> **Work to be completed**: Go line by line through the entries below and copy those containing the string "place".

Exercise material Start Marker

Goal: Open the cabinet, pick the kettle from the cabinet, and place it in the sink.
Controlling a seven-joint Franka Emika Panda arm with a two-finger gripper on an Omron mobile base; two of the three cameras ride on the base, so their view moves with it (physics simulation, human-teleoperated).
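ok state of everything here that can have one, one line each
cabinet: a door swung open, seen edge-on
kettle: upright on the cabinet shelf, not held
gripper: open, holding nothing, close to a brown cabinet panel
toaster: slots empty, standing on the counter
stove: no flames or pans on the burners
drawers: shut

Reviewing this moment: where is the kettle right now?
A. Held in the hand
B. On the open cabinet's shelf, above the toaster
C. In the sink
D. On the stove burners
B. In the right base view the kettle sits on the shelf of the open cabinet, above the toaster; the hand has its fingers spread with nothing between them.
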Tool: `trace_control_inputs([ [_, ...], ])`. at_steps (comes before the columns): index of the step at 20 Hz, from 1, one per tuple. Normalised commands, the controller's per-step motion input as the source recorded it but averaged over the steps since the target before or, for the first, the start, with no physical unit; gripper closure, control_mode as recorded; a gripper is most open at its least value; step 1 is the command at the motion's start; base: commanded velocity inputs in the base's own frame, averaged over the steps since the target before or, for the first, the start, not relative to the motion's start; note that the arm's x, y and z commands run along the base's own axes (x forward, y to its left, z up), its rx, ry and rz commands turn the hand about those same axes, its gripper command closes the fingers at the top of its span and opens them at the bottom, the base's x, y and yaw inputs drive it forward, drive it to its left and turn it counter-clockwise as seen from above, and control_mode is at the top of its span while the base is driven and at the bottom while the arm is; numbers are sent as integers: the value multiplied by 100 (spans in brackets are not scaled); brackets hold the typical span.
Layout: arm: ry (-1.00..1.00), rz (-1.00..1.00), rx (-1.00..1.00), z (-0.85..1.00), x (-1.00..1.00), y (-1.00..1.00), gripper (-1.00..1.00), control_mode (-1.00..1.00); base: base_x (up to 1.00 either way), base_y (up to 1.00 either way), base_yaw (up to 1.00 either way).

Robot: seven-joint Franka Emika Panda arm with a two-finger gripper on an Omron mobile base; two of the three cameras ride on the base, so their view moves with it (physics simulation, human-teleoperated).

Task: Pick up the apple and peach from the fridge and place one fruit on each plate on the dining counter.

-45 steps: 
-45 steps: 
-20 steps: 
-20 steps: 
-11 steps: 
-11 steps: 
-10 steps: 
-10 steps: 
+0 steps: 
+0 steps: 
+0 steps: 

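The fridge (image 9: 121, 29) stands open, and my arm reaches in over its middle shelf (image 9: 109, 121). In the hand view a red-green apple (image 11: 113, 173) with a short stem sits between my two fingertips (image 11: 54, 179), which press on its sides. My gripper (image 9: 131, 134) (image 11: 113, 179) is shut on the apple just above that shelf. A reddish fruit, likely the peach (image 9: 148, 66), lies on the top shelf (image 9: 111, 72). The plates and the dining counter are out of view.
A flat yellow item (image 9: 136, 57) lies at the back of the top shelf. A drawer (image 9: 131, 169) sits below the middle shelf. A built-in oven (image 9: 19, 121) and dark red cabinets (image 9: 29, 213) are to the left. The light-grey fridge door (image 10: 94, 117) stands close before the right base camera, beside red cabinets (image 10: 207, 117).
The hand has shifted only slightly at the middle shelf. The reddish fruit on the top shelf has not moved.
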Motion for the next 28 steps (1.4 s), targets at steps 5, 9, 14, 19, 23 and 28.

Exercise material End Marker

> **Finished task**:
Goal: Open the cabinet, pick the kettle from the cabinet, and place it in the sink.
Task: Pick up the apple and peach from the fridge and place one fruit on each plate on the dining counter.

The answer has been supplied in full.